### Instructions to follow
The required output is the exact run of lines below that opens at the line with "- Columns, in" and closes at the line with "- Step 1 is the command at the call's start".

### Material provided
..........
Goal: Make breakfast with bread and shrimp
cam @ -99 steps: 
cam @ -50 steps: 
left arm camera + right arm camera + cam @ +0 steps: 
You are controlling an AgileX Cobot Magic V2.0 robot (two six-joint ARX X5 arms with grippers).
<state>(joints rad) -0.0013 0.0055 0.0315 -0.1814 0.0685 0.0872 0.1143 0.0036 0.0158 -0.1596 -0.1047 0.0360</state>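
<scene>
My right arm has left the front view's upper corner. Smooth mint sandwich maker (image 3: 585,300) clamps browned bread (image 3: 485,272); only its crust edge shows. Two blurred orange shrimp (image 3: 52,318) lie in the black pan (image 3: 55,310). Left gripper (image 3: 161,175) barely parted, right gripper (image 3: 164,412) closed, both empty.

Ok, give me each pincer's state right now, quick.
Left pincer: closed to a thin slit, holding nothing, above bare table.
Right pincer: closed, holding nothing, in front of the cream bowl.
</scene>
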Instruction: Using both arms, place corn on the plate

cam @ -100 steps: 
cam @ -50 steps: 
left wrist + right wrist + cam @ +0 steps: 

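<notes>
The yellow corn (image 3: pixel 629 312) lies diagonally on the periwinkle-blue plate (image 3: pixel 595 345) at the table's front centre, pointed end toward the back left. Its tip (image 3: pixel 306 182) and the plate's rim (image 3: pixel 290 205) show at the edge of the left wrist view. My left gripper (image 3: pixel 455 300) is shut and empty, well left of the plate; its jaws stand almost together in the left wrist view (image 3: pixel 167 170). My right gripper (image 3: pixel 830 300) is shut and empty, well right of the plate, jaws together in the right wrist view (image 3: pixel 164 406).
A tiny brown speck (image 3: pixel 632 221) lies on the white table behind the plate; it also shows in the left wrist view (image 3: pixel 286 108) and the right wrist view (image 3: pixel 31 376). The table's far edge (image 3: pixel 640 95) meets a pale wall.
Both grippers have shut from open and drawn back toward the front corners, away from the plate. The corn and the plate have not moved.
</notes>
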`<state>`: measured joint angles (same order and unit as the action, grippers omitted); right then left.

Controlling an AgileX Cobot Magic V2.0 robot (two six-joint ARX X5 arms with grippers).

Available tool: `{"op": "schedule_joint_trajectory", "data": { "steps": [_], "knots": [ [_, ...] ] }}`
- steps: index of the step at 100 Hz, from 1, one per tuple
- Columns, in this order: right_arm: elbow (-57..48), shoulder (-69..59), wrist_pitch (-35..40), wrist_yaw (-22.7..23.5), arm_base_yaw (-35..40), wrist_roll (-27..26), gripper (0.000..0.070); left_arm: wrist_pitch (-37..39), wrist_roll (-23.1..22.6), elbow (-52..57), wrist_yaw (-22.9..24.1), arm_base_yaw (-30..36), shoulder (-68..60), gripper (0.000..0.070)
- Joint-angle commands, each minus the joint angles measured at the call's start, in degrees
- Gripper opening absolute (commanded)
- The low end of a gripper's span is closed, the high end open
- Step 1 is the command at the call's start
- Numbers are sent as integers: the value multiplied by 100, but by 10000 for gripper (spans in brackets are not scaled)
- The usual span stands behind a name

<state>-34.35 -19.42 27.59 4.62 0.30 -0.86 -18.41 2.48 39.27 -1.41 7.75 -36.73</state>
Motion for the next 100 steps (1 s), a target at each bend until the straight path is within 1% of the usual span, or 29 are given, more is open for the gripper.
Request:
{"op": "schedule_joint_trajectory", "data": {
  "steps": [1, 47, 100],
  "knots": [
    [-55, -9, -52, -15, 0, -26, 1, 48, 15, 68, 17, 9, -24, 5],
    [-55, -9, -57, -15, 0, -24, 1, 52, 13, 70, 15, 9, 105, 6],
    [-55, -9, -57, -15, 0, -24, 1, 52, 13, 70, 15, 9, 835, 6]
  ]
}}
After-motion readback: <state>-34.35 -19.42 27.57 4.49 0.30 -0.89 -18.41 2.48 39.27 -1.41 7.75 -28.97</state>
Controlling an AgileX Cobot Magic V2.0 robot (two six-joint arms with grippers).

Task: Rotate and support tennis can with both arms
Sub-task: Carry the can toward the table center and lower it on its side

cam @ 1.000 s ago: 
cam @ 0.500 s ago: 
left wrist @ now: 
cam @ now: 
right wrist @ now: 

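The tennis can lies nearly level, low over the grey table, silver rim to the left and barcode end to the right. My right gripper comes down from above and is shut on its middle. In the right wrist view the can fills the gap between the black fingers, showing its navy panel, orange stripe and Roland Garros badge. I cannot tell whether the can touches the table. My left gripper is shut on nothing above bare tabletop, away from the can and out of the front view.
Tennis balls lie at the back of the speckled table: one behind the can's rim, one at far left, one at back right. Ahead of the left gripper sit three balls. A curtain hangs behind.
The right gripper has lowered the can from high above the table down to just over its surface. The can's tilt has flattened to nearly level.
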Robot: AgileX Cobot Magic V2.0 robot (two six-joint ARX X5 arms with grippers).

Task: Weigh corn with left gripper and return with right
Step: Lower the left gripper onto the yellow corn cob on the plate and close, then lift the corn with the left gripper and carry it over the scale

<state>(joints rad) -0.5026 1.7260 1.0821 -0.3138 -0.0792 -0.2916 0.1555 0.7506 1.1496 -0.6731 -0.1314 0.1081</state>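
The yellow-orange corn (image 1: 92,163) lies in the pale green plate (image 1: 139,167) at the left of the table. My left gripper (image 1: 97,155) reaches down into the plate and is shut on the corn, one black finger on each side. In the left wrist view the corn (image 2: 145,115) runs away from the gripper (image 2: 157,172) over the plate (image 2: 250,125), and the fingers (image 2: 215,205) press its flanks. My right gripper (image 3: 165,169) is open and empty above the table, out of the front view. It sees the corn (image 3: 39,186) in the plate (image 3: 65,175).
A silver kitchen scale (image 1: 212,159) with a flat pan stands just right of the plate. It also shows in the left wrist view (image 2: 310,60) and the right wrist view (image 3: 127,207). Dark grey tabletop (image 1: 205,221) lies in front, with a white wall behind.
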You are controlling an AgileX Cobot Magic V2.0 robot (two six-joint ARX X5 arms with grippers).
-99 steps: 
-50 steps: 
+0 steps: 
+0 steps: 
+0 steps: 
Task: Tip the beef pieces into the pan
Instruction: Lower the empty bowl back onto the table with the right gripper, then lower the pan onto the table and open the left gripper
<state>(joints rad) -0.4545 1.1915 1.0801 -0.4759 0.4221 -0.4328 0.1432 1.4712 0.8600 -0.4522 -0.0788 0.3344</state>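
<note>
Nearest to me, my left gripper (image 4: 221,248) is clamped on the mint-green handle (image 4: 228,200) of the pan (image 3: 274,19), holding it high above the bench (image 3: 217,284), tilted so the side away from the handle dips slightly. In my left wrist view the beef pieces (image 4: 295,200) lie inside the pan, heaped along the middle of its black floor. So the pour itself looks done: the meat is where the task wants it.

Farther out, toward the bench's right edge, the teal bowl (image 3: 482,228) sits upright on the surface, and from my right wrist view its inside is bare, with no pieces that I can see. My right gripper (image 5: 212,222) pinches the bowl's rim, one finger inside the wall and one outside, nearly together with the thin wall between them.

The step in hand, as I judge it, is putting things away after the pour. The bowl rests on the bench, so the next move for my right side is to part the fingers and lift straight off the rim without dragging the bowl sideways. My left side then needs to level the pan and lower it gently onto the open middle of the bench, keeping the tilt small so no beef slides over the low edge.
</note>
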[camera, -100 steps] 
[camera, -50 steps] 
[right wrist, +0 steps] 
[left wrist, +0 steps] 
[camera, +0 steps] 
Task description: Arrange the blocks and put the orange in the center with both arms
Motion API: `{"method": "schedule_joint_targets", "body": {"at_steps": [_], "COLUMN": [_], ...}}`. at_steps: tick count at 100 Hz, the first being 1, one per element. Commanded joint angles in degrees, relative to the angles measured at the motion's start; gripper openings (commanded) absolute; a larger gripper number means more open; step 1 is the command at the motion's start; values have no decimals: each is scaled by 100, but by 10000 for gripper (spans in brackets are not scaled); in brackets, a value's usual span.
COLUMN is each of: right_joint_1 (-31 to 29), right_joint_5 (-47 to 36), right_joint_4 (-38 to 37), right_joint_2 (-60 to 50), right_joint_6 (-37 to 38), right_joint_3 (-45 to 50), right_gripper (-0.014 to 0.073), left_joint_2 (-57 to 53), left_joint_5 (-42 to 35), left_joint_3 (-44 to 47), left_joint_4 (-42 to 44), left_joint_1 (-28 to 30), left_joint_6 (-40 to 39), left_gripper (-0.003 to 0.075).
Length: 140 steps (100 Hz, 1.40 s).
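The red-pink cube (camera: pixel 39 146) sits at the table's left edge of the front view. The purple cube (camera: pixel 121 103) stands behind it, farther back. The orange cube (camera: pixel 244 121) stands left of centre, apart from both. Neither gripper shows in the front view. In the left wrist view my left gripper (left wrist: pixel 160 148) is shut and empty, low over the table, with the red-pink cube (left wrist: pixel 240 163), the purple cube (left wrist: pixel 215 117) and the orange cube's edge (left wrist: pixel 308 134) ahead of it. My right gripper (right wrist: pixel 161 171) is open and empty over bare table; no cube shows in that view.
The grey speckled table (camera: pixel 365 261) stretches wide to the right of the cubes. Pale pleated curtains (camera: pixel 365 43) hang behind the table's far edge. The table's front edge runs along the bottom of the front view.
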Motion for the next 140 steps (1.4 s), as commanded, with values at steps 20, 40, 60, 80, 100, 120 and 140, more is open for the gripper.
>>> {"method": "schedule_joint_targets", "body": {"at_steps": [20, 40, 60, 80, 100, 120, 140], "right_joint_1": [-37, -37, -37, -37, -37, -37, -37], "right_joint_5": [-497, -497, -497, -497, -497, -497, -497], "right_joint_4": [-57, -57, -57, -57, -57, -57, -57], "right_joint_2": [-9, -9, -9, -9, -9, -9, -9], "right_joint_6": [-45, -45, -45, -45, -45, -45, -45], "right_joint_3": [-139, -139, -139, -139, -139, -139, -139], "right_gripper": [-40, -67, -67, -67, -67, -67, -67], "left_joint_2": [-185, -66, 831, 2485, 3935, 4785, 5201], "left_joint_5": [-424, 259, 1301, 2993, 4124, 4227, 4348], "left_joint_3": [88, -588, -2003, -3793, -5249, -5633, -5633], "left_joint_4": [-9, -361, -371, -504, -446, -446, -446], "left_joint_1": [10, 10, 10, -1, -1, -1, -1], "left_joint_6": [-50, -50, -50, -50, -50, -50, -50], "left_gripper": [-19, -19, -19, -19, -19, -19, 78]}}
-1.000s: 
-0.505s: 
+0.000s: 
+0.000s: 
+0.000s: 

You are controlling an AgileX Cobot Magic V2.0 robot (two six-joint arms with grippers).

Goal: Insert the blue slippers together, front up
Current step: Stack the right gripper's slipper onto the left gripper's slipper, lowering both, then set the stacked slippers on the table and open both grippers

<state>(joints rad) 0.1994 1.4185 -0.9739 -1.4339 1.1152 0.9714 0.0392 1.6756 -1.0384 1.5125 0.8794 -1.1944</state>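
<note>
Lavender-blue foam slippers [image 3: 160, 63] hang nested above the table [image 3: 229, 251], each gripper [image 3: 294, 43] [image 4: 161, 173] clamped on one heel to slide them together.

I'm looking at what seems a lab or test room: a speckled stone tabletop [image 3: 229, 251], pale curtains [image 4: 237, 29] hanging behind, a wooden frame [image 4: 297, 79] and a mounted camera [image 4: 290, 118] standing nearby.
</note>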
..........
### Reply
- Columns, in this order: right_arm: elbow (-57..48), shoulder (-69..59), wrist_pitch (-35..40), wrist_yaw (-22.7..23.5), arm_base_yaw (-35..40), wrist_roll (-27..26), gripper (0.000..0.070); left_arm: wrist_pitch (-37..39), wrist_roll (-23.1..22.6), elbow (-52..57), wrist_yaw (-22.9..24.1), arm_base_yaw (-30..36), shoulder (-68..60), gripper (0.000..0.070)
- Joint-angle commands, each minus the joint angles measured at the call's start, in degrees
- Gripper opening absolute (commanded)
- The low end of a gripper's span is closed, the high end open
- Step 1 is the command at the call's start

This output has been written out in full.